In fondo quello della sottomissione femminile nella canzone popolare è un filone che viene da molto lontano, almeno dal 1787 quando il librettista Lorenzo Da Ponte termina la stesura del Don Giovanni di Mozart:

«Batti, batti o bel Masetto

la tua povera Zerlina.

Staro qui, agnellina

le tue botte ad aspettare ».

Ora, di fronte a questa galleria la bufera mediatica che si è abbattuta su Junior Cally sembra un venticello stantìo, ipocrita e stantìo, se non addirittura una polemica artificiosa. Creata ad arte per titillare il moralismo più o meno latente dell’opinione pubblica e per far cassa con i residui pavloviani del familismo italico.
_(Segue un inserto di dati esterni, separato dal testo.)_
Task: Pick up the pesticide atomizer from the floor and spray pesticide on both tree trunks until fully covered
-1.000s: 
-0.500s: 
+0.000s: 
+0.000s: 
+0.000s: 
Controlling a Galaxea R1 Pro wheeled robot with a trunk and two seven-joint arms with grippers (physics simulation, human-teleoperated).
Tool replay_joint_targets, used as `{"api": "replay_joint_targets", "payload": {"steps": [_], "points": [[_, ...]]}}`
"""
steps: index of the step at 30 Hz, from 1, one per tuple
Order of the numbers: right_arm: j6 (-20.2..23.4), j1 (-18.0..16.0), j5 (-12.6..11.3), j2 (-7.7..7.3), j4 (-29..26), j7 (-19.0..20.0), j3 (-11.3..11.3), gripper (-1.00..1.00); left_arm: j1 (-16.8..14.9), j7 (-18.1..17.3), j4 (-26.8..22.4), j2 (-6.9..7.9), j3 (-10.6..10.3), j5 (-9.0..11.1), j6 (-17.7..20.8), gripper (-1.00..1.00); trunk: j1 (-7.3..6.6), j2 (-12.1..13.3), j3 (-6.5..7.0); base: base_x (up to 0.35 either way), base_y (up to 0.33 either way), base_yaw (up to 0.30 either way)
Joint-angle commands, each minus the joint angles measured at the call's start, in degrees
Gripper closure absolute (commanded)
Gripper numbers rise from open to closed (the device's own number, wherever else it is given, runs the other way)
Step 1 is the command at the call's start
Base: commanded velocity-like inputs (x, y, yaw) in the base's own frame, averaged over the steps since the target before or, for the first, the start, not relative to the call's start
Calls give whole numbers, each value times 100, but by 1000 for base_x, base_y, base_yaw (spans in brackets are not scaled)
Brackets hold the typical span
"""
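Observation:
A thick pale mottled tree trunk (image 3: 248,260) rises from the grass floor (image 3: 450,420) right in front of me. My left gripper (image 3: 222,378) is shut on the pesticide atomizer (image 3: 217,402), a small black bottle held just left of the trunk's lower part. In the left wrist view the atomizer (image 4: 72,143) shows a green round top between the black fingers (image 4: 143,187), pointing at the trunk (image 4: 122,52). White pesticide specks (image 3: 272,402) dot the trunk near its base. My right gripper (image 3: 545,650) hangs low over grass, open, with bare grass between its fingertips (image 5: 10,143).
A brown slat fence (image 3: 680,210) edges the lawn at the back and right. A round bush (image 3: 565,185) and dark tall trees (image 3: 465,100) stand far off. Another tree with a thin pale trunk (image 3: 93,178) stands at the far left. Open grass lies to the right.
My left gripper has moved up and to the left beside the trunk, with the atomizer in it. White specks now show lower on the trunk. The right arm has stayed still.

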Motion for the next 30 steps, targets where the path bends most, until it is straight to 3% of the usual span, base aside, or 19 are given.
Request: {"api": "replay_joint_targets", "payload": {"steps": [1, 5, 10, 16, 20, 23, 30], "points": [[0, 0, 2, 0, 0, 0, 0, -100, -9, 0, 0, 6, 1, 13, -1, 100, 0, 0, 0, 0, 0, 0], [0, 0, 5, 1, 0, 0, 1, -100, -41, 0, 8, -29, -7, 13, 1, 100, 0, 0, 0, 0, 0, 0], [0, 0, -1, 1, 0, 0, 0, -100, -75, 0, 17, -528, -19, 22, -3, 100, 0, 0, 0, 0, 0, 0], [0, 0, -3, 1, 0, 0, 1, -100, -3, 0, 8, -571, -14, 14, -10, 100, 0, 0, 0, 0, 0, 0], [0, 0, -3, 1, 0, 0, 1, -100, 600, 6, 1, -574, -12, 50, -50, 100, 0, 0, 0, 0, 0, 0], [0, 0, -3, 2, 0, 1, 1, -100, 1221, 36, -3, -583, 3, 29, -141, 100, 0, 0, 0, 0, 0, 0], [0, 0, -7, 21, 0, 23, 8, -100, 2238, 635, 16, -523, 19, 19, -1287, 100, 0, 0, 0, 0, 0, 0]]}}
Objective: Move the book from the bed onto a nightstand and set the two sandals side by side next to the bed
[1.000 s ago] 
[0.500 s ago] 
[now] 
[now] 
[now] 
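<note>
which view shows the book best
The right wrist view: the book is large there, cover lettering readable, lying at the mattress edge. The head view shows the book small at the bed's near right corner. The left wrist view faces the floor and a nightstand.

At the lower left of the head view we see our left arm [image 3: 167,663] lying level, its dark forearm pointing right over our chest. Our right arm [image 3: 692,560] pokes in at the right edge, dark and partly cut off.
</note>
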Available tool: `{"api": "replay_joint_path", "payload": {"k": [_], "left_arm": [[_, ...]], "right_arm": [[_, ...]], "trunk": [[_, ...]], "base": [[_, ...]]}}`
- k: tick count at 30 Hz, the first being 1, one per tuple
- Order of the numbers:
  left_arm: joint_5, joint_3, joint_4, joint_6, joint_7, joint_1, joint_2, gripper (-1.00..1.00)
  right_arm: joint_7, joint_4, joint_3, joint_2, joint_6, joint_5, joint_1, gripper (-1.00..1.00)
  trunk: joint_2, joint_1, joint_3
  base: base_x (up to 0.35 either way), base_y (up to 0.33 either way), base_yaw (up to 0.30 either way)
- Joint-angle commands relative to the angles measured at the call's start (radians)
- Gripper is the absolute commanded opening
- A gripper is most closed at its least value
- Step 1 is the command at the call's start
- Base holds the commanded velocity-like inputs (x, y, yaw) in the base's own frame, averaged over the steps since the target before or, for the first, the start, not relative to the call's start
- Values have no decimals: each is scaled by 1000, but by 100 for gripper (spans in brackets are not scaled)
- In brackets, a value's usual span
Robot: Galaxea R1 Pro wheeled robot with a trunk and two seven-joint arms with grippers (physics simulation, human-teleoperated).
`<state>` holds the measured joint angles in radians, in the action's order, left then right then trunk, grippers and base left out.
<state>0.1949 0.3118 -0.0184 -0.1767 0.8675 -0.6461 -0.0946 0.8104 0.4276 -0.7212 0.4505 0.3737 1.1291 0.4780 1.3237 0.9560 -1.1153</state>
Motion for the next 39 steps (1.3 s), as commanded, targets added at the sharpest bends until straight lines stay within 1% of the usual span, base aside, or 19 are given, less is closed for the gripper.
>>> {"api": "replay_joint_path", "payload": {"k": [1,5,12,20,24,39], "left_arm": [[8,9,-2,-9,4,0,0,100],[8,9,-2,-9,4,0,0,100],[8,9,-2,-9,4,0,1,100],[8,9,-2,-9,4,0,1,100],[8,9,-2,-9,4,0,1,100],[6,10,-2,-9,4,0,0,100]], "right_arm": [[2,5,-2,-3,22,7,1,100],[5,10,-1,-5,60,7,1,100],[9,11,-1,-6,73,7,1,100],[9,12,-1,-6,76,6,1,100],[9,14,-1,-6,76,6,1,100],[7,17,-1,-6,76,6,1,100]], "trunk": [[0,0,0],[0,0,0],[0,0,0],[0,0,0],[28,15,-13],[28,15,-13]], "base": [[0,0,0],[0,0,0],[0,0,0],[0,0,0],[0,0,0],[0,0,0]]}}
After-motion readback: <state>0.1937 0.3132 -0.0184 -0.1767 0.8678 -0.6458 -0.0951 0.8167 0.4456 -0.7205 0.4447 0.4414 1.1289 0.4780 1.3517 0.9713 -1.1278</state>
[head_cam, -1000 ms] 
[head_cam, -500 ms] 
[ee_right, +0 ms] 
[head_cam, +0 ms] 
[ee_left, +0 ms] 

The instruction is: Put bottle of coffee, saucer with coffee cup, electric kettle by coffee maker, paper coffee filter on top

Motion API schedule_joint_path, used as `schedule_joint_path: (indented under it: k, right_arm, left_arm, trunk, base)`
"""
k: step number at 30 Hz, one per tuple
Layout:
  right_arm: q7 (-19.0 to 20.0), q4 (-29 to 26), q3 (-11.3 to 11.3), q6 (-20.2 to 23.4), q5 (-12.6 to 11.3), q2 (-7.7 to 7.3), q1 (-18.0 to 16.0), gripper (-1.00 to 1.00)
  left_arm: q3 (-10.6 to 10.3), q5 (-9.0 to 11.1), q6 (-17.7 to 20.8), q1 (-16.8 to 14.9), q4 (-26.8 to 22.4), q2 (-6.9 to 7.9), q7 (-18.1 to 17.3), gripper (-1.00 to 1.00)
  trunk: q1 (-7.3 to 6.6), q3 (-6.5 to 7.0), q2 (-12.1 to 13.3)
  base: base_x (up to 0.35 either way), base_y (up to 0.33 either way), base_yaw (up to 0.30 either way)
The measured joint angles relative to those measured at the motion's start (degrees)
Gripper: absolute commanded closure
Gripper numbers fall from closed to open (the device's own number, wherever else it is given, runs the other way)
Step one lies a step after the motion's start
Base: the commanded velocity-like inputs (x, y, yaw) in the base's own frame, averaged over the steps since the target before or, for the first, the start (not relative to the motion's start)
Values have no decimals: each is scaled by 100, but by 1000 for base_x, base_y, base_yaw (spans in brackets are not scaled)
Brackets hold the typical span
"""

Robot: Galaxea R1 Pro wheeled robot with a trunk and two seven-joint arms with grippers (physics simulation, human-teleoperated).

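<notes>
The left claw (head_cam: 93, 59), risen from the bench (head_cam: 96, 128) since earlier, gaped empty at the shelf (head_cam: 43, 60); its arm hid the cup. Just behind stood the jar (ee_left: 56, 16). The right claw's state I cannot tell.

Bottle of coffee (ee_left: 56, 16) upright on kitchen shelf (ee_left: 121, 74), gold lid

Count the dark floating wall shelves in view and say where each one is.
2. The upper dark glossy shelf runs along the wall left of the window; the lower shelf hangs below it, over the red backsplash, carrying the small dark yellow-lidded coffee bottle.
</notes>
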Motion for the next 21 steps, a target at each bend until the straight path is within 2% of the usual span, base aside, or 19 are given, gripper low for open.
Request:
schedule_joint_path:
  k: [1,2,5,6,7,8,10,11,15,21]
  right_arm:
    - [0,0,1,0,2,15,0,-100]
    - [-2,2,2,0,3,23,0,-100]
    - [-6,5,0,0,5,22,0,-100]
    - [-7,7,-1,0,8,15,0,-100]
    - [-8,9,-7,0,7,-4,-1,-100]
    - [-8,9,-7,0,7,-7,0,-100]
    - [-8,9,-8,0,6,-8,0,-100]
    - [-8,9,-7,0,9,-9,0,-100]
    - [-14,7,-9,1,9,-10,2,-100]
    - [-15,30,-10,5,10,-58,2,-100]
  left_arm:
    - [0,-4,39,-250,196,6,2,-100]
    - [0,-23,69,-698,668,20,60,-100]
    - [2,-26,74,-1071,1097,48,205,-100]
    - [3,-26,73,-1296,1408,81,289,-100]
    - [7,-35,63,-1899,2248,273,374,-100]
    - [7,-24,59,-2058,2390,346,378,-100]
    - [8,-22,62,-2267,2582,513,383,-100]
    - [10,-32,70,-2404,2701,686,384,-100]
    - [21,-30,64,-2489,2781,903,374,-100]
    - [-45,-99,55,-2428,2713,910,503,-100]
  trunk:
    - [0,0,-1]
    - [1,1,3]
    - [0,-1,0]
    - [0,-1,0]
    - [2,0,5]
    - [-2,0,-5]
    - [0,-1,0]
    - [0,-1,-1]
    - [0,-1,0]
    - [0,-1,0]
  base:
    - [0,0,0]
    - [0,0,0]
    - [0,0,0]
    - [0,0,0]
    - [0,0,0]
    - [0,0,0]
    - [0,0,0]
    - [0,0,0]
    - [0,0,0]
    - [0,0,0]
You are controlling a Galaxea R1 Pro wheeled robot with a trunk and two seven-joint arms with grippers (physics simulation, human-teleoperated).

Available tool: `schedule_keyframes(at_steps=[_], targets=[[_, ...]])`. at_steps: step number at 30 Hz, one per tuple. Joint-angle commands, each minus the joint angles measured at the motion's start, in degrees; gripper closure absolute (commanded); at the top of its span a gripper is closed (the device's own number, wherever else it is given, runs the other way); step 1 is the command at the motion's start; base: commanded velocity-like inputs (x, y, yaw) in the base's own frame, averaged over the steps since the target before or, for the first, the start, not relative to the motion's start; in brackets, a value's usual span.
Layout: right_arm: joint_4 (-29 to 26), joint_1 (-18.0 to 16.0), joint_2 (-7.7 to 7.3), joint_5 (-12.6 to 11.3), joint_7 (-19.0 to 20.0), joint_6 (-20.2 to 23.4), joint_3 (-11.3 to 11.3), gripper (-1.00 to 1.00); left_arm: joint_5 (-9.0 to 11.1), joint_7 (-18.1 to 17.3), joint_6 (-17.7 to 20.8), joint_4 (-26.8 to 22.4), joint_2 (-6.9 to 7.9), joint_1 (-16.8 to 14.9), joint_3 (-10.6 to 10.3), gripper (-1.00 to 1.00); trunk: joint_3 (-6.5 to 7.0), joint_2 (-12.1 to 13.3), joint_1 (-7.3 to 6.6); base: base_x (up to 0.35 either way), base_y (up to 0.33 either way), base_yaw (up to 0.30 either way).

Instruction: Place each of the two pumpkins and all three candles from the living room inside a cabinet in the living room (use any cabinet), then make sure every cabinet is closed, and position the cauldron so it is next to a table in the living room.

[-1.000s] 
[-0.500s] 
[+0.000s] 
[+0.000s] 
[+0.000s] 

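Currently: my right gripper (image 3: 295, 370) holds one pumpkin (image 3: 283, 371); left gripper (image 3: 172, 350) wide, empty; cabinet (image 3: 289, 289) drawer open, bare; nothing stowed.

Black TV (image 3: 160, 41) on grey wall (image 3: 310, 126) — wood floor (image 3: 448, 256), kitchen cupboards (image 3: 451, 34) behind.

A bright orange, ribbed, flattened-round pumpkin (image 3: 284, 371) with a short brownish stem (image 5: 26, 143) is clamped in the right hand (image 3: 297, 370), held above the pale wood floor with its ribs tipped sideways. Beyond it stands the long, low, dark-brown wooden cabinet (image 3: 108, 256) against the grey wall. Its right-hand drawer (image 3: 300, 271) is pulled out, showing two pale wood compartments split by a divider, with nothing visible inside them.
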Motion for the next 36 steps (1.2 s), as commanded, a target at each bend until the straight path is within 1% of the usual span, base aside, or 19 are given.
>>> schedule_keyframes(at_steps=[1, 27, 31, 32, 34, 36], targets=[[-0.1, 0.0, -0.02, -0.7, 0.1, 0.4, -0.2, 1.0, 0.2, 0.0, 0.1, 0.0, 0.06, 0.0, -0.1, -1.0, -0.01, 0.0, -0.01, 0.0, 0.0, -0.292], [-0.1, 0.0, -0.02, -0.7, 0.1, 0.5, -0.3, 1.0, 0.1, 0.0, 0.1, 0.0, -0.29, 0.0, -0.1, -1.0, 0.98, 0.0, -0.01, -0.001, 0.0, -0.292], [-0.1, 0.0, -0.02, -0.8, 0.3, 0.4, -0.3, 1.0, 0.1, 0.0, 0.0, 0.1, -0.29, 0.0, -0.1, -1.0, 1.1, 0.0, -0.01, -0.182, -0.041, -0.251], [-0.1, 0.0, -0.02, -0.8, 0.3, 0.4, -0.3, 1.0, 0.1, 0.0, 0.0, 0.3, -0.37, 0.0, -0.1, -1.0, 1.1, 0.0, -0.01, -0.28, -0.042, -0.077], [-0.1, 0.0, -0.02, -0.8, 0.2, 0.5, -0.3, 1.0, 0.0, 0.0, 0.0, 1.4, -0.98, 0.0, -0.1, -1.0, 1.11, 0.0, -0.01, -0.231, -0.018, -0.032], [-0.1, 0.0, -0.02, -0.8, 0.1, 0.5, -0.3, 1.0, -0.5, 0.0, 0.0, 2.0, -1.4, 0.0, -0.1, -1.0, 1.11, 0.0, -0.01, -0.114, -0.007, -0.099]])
Con il solito vecchio schema: confondere il pensiero degli autori con le loro opere e assimilarli ai loro alter ego virtuali.

Tenere ben distinte realtà e finzione è un esercizio salutare per la mente di ognuno di noi, a meno che non siamo convinti che Quentin Tarantino inciti davvero a bruciare vivi poliziotti legati a una sedia ( Le Iene), Stanley Kubrik a torturare i detenuti ( Arancia Meccanica). O che il Nabokov di Lolita sia veramente un predatore sessuale di ragazzine 13enni come il suo tormentato Humbert Humbert. Questa commistione di generi non è solo ipocrita ma del tutto fuorviante e schizoide.

Per una crudele ironia della sorte l’unico femminicidio compiuto in tempi recenti da una rockstar è quello della povera Marie Trintignant, massacrata a suon di botte in una camera d’albergo lituana da Bernard Cantat, il frontman dei Noir Desir, uno dei gruppi europei più impegnati politicamente, schierato contro la guerra, contro lo sfruttamento capitalista, contro la violenza di genere.